Mais tout cela n’était que poudre aux yeux. La politique du chef de l’État a ce je-ne-sais-quoi d’irrémédiablement médiocre, de complaisant et d’artificiel. Il est allé d’échec en échec avant de transposer son arrogante logique de fiasco à l’échelle européenne et internationale. Il s’est notamment lancé, avec toute sa hâte hyperactive, dans une guéguerre des cieux, se prétendant arbitre de la guerre civile en Libye, sous le fallacieux prétexte d’une cause humanitaire. Chers lecteurs, encore une fois, je vous demande pardon. Sarkozy a fait sien le plus virulent nationalisme économique ; on est bien loin de la révolution du marché dans une France assistée, fainéante et étatique. L’Hexagone ne supporte plus la comparaison avec l’Allemagne européiste, son économie est synonyme de faible croissance et de déficit budgétaire colossal, à 8 %. Le gouvernement a lancé une première série de réformes cruciales, grâce à la persévérance de son Premier ministre François Fillon, mais guère plus. Concernant la laïcité, la France a réalisé de grands progrès sous Sarkozy. Des progrès certes, mais sur la mauvaise pente. Par ailleurs, l’ouverture à gauche, qui avait atteint son paroxysme avec les nominations de Bernard Kouchner au ministère des Affaires étrangères et de Dominique Strauss-Kahn au Fonds monétaire international, est morte et enterrée.
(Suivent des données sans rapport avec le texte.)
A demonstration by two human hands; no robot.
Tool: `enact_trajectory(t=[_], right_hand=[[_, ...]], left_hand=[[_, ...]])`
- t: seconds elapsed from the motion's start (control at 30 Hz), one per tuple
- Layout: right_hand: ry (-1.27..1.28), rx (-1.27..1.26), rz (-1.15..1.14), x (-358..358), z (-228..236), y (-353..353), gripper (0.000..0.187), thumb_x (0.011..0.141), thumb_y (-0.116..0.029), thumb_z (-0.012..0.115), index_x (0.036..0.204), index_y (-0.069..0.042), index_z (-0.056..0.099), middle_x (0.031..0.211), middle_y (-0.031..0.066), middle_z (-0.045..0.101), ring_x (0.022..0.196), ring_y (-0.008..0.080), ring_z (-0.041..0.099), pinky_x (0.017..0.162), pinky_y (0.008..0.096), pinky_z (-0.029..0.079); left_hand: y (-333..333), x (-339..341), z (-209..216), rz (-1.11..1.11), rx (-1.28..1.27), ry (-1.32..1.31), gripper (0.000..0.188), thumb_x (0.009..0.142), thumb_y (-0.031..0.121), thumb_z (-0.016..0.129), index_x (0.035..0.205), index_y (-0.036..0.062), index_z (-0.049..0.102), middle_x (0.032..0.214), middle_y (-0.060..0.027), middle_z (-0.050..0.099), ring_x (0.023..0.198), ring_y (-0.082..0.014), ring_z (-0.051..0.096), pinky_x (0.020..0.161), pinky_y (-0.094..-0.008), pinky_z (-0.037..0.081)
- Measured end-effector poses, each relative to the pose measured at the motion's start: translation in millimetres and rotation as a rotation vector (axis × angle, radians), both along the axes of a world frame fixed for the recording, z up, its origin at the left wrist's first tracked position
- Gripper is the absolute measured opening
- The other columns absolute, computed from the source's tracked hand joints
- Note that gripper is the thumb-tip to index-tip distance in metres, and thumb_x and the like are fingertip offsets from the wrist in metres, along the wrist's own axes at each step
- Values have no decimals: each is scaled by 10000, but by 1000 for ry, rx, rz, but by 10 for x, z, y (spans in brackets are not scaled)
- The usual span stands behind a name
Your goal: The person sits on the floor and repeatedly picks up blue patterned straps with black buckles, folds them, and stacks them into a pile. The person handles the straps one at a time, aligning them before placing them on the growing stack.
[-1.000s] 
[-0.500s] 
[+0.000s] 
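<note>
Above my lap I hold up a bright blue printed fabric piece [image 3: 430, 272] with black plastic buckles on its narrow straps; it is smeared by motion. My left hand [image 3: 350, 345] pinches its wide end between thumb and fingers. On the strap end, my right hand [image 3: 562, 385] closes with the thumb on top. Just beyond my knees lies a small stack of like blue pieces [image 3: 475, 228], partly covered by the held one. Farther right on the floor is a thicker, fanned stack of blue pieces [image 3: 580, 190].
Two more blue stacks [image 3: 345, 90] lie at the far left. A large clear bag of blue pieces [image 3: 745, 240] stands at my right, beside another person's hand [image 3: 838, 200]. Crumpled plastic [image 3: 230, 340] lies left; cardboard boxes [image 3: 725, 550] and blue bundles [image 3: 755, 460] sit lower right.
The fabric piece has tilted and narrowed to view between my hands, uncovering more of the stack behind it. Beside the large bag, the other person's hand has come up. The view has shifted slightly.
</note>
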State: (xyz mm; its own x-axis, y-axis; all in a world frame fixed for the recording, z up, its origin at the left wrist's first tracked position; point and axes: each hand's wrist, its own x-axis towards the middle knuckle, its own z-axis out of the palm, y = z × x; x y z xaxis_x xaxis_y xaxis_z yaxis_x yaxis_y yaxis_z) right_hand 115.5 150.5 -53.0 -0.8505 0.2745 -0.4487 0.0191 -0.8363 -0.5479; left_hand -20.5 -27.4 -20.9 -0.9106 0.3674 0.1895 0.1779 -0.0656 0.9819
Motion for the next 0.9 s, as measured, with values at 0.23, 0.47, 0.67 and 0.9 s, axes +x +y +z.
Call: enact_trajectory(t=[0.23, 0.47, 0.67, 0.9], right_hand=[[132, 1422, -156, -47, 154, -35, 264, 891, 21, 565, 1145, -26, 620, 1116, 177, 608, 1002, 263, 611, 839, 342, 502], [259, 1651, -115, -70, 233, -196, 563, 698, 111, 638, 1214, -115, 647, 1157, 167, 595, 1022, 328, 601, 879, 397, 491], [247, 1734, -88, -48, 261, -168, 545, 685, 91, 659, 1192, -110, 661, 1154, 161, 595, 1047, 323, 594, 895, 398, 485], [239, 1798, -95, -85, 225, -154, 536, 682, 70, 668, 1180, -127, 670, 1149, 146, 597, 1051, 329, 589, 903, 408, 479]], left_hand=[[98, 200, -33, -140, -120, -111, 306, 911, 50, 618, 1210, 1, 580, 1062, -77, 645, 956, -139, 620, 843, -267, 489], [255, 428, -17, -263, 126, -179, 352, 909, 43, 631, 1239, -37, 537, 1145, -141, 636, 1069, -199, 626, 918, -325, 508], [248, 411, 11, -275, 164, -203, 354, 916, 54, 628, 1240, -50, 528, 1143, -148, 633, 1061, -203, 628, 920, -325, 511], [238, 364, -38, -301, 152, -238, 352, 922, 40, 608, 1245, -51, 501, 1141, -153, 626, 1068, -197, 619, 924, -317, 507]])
La tradition socialiste et humaniste de la France du Front populaire, cette sorte de radicalisme empli de sens de la tradition et d’esprit populaire, a laissé place à un vague populisme médiatique marqué par l’hyperactivité d’un président ringard et bling-bling, selon les expressions consacrées [en français] pour définir sa vulgarité et sa médiocrité. Si la personne de Silvio Berlusconi est théâtrale et digne d’un casting, celle de son homologue français est mondaine, arriviste, tout juste bonne à alimenter les rotatives pour assouvir sa soif d’image et de publicité gratuite, tel un ambitieux sans charme.
Sa politique étrangère, il la doit désormais à BHL, un loustic de la rive gauche homme de spectacle à qui la veste de philosophe ne sied guère. Ce n’est d’ailleurs pas un hasard si Bernard-Henri Lévy a critiqué Guaino, inventeur d’un président idéal trahi par le président réel, en s’appuyant sur de ridicules arguments moralisateurs. Le conseiller spécial a alors rétorqué : “Ce petit con prétentieux ne m’intéresse pas. Qui est-il donc ? Qu’a-t-il fait dans sa vie de si extraordinaire pour se permettre de juger ?” Et voilà que Nicolas Sarkozy renie son créateur littéraire et embrasse la version grotesque du pouvoir philosophique des intellos post-soixante-huitards, avec toute sa banalité et son conformisme projeté sur le théâtre de la Méditerranée. Une région que Sarkozy avait d’ailleurs promis de sauver et d’unifier en s’affichant aux côtés de, je vous le donne en mille… Hosni Moubarak.